_What you need to do_
The data below should be retyped exactly, with the pictures left out.

_Data extract_
========================
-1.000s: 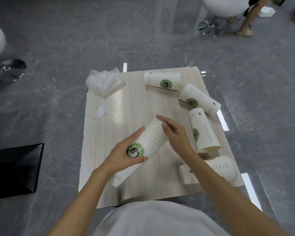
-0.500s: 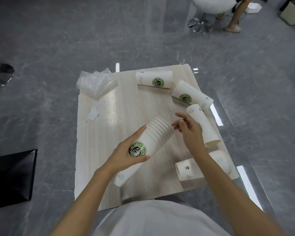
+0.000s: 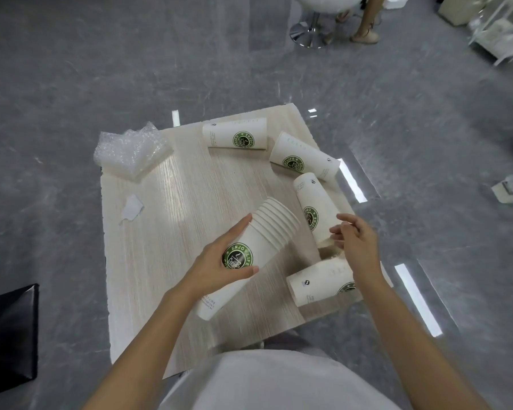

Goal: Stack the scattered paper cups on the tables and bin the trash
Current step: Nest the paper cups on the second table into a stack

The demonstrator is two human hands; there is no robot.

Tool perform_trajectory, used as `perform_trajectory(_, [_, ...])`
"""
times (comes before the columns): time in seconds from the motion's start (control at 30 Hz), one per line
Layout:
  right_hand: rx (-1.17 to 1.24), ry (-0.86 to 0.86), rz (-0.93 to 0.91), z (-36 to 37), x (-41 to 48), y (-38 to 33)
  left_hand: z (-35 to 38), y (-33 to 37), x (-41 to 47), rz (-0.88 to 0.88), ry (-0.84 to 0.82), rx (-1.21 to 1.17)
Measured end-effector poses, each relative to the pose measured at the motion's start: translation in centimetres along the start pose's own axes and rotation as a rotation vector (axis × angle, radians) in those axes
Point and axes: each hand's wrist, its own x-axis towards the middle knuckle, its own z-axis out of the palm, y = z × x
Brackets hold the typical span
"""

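Paper cups are the job in hand: the nested stack [image 3: 273,229] lies tilted in the left hand [image 3: 216,267], thumb under the green logo and fingers curled over the top. Its mouth points up and away, and its base sits low over the table [image 3: 166,261]. Whether the base rests on the wood I cannot tell. That grip has not changed in the last second.

What has changed is the right hand [image 3: 357,247]. A second ago its fingers sat on the stack's rims, and half a second ago it had lifted off and swung right. Now it is at the wide end of the middle cup [image 3: 313,202], which lies on its side just beside the stack. Its fingers [image 3: 348,220] are loosely curled and spread, holding nothing, and whether the tips already touch that cup's rim is unclear.

I read this as one cup seated and the next pick begun. Loose cups remain on their sides along the right of the table: the far cup [image 3: 234,137], the second cup [image 3: 304,156], the middle cup, and the near cup [image 3: 317,284] under the right forearm. A rim showing beneath the right hand may be a fifth. The bubble wrap [image 3: 131,150] and scrap [image 3: 132,207] lie untouched on the left, so binning has not started
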Motion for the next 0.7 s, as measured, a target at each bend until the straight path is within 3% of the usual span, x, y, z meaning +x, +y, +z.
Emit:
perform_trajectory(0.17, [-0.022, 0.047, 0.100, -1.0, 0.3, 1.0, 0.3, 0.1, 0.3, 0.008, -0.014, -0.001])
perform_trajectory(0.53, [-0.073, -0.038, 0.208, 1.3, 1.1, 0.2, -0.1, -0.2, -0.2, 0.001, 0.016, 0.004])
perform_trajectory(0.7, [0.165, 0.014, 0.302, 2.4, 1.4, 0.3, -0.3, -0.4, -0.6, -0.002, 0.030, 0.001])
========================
_Task solution_
-1.000s: 
-0.500s: 
+0.000s: 

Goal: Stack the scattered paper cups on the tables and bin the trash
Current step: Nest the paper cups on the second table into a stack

The demonstrator is two human hands; there is no robot.

Tool perform_trajectory, used as `perform_trajectory(_, [_, ...])`
"""
times (comes before the columns): time in seconds from the motion's start (control at 30 Hz), one per line
Layout:
  right_hand: rx (-1.17 to 1.24), ry (-0.86 to 0.86), rz (-0.93 to 0.91), z (-36 to 37), x (-41 to 48), y (-38 to 33)
  left_hand: z (-35 to 38), y (-33 to 37), x (-41 to 47), rz (-0.88 to 0.88), ry (-0.84 to 0.82), rx (-1.21 to 1.17)
Measured end-effector poses, each relative to the pose measured at the motion's start: translation in centimetres along the start pose's own axes and rotation as a rotation vector (axis × angle, radians) in those axes
Point and axes: each hand's wrist, its own x-axis towards the middle knuckle, its own z-axis out of the palm, y = z × x
Brackets hold the typical span
"""

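Paper cups are the job in hand: the nested stack [image 3: 273,229] lies tilted in the left hand [image 3: 216,267], thumb under the green logo and fingers curled over the top. Its mouth points up and away, and its base sits low over the table [image 3: 166,261]. Whether the base rests on the wood I cannot tell. That grip has not changed in the last second.

What has changed is the right hand [image 3: 357,247]. A second ago its fingers sat on the stack's rims, and half a second ago it had lifted off and swung right. Now it is at the wide end of the middle cup [image 3: 313,202], which lies on its side just beside the stack. Its fingers [image 3: 348,220] are loosely curled and spread, holding nothing, and whether the tips already touch that cup's rim is unclear.

I read this as one cup seated and the next pick begun. Loose cups remain on their sides along the right of the table: the far cup [image 3: 234,137], the second cup [image 3: 304,156], the middle cup, and the near cup [image 3: 317,284] under the right forearm. A rim showing beneath the right hand may be a fifth. The bubble wrap [image 3: 131,150] and scrap [image 3: 132,207] lie untouched on the left, so binning has not started
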Motion for the next 0.7 s, as measured, a target at each bend until the straight path is within 3% of the usual span, x, y, z meaning +x, +y, +z.
Emit:
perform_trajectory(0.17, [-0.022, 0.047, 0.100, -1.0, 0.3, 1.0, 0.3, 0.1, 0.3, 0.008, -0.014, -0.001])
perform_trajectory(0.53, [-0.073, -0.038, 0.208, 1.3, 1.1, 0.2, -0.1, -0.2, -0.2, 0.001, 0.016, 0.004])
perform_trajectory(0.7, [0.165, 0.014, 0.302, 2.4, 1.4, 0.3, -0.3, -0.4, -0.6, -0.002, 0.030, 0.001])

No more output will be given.